Losing Weight And Keeping It Off

By Russ Howe Pti


The number one question we get in the gym is not how to burn fat but rather how to lose weight and keep it off once it's gone. Today's article will show you five proven steps, all of which are free and which anybody can apply right now.

Face it, we all know at least one person who has been sucked in by the big claims of glossy magazines or supplement companies offering instant results. Maybe you have, too. People often get stuck in this vicious cycle, spending years looking for that expensive quick fix which doesn't exist. The truth is they could have achieved all of their desired goals within three to six months without spending a penny if they had just got out of that mentality and researched the following facts.

It's our job to get folks out of that mentality and ensure they stop believing that it's impossible to reach their target bodyweight. That false belief creates yo-yo dieters and they get nowhere. If you're ready to ditch that loser mentality, let's do that right now.

The trick to a long term diet is within it's foundation. The following rules will help you set these foundations:

1) Calorie Deficits. What does that mean?

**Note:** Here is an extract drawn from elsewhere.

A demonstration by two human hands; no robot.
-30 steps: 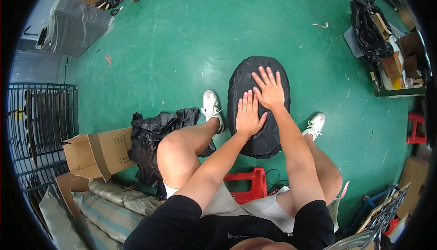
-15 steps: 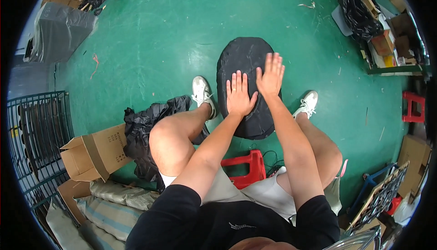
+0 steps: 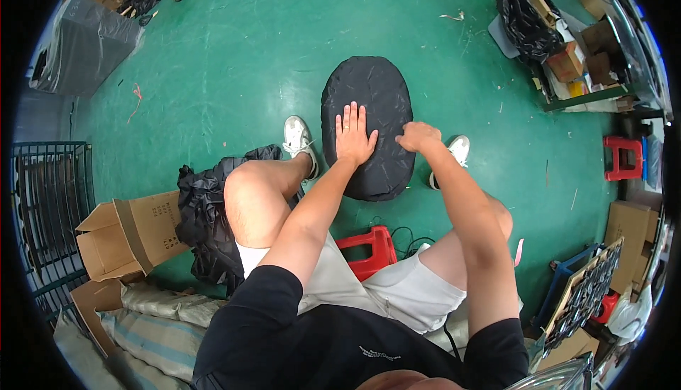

Eating less than you do now, basically. The concept is only successful when you cut down gradually though. Don't make the common mistake of suddenly chopping your daily food in half and causing yourself to feel as it you are starving. This actually makes it almost impossible to lose weight as your body begins to store fat, not knowing what is happening to it.

2) Eat more protein and you'll ensure that you'll not only lose weight but it will be good weight. Regardless of your overall goal the one place you don't want to be is losing muscle and keeping fat. Believe it or not, the more muscle your body has the more fat you will burn. As you drop your fat and carbohydrates be sure to increase your protein and you'll absolutely nail this great weight loss technique.

3) More protein means more fat loss. Protein is usually associated with building muscle but don't worry you're not going to suddenly hulk up into Arnold Schwarzenegger! Between the three macronutrients protein has the least effect of fat storage, so if you need a snack think fish, chicken or a protein shake.

4) Prepare your daily snacks. A firm favorite technique with those in the know, this simply requires you to take a few small containers in your bag to work. Ensure each container is small so you cannot fit a big meal into it, just a fifty or one hundred calorie light snack. The number one place people fall off their diet unintentionally is at work, when they're just starting a long shift and are feeling tired. This will help you miss the vending machine altogether and if you ensure your snacks are protein rich sources too you'll get an astonishing leg up with your fat loss as well.

5) Taking a day off from your diet is a great way to prolong results. You read that correctly! Have you ever done a weight loss plan where you felt like you were punishing yourself, living on 'rabbit food' and avoiding everything you like? If so, where did it lead you? If you are like most people it led you directly to falling off the wagon and reaching 'I'll start over next month' territory.

You are free to have a day off every single week. In fact we advise you to even if you don't want to, because it helps. Your moral goes up, it gives you a target if you are having a tough week at work or feel down, and you can also use it as a kind of reward for your hard work without worrying about eating bad calories. This helps you far more than it hinders you.

While we all like the idea of losing weight instantly we all know it's silly and, deep down, we also know that gradual weight loss is the way to go if you are looking to actually keep it off once it's gone, as opposed to piling it all back on and more like so many do. The five points above will help you a lot. Apply them starting tomorrow and you will be blown away by the results.